Hypothesis Testing

For this WordPress page we are going to work through some textbook problems from a Statistics 101 textbook.

Typically, I prefer to delve into the rationale and mechanisms behind the problems at hand. However, in this instance, we’re going to bypass the theoretical exploration and head straight into addressing the textbook problems through Python solutions.

Please note that in addressing these problems, I will employ manual computations rather than resorting to the scipy.stats library. As we’ll be solving these problems by hand, it is imperative that you know how to determine the critical value from the relevant tables, given the degrees of freedom. A good statistics book will have an appendix with the appropriate charts for reference.


We will be performing the following hypothesis tests:

1. Hypothesis Test Based on a Single Sample With 𝛔 Known
2. Hypothesis Test Based on a Single Sample With 𝛔 Unknown
3. Hypothesis Testing With Two Independent Samples
4. Hypothesis Testing With Two Matched Samples
5. Hypothesis Testing Using ANOVA
6. Chi-Square Test of Independence


Here is a quick review of some common symbols used in statistics.

  • X̄ (pronounced as “X-bar”) represents the sample mean, which is the average value of a sample.
  • σ (pronounced as “sigma”) represents the standard deviation of the population, which is a measure of the amount of variation or dispersion in a population of data.
  • μ (pronounced as “mu”) represents the population mean, which is the average value of a population.
  • s represents the standard deviation of the sample, which is a measure of the amount of variation or dispersion in a sample of data.
  • n represents the sample size, which is the number of observations in a sample.
  • df represents the degrees of freedom.
  • α (prounced as “alpha”) represents the significance level in hypothesis testing. It represents the probability of rejecting the null hypothesis when it is in fact true, a mistake known as a Type I error.
  • ME represents the margin of error.
  • SEM (or SE) represents the standard error.  When it is estimated it is sometimes labeled as ESEM.

On to the statistics problems…..


Hypothesis Test Based on a Single Sample With 𝛔 Known

The police department of a major city reports that the mean number of auto thefts per neighborhood per year is 6.88 with a standard deviation of 1.19. As the mayor of a suburban community just outside the major city, you’re curious as to how the auto theft rate in your community compares. You determine that the mean number of auto thefts per neighborhood per year for a random sample of 15 neighborhoods in your community is 8.13. Assume that you’re working at the .05 level of significance.

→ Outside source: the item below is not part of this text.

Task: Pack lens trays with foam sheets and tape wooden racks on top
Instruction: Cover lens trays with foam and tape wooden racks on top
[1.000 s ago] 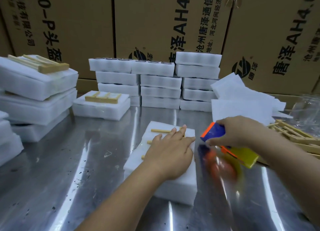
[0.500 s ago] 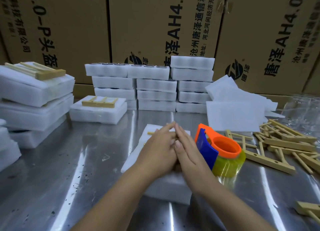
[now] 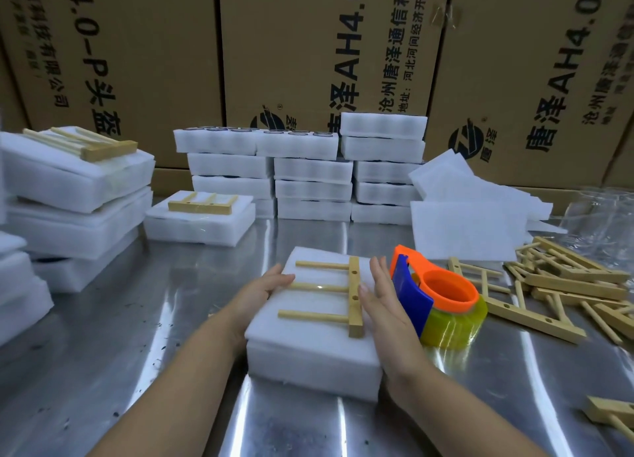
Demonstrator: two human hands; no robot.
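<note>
A white foam-covered lens tray lies on the steel table in front of me. On top of it sits a wooden rack with three pegs pointing left. My left hand touches the tray's left side with relaxed fingers. Against the tray's right side lies my right hand, fingers straight, just beside the rack's bar. An orange and blue tape dispenser with a yellowish roll stands on the table right of my right hand, with no hand on it.
Stacks of white foam trays stand at the back, and packed trays with racks lie at left. Loose foam sheets and a pile of wooden racks lie at right. Cardboard boxes wall the back.
My right hand set the tape dispenser down on the table. Both hands, which pressed together on top of the rack, have moved apart to the tray's two sides.
</note>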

a. State an appropriate null hypothesis.
b. What is the value of the calculated test statistic?
c. State your conclusion.

The null hypothesis is H0: μ = 6.88
The calculated z statistic is: 4.068259817444769
Reject the null hypothesis at the 0.05 significance level.
import math

# population
population_mean = 6.88
population_stdev = 1.19

# sample
sample_mean = 8.13
n = 15

# Significance level and critical value
significance_level = .05
critical_value = 1.96

# Calculate the Z statistic
diff_means = sample_mean - population_mean
# print("The difference of means is:", diff_means)

# Calculate the standard Error of the mean
sem = population_stdev / math.sqrt(n)
# print("The standard error of the mean is:", sem)

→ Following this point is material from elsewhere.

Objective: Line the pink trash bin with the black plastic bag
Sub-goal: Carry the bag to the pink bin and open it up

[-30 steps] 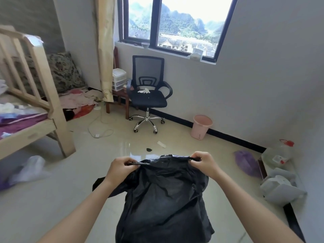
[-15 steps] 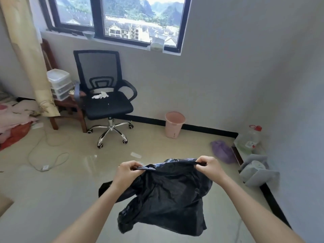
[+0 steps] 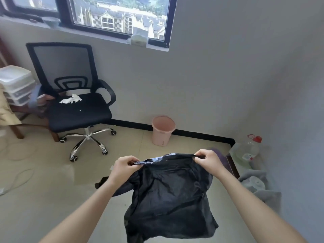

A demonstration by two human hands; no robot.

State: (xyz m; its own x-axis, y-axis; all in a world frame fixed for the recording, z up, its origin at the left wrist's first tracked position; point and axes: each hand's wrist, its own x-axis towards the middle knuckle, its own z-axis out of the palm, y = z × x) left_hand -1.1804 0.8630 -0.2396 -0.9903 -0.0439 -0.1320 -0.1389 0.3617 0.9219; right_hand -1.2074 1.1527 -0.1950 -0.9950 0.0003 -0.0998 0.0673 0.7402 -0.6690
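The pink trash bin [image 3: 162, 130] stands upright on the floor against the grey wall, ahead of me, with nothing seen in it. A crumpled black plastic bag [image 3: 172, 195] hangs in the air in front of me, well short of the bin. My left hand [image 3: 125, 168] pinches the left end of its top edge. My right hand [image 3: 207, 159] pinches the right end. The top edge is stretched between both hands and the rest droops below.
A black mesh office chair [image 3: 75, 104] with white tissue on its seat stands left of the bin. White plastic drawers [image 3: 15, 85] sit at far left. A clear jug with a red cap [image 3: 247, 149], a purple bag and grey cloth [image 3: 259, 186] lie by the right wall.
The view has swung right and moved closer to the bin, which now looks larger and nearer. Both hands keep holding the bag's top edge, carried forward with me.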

# Calculate the z statistic
z_statistic  = diff_means / sem
# print("The z statistic is:", z_statistic)

# a. State an appropriate null hypothesis.  
print("The null hypothesis is H0: μ =",population_mean)

# b. What is the value of the calculated test statistic (Z)?  
print("The calculated z statistic is:",z_statistic)

# c. State your conclusion.
if abs(z_statistic) < critical_value:
    print("Accept the null hypothesis at the",significance_level, "significance level.")
else:
    print("Reject the null hypothesis at the",significance_level, "significance level.")

Hypothesis Test Based on a Single Sample With 𝛔 Unknown

The mean level of absenteeism rate for the local school district is reported as 8.45 days per year, per student. The mean rate for a sample of 30 students enrolled in a vocational training program is reported as 6.79 days per year with a standard deviation of 2.56 days. Assume that you’re working at the .05 level of significance.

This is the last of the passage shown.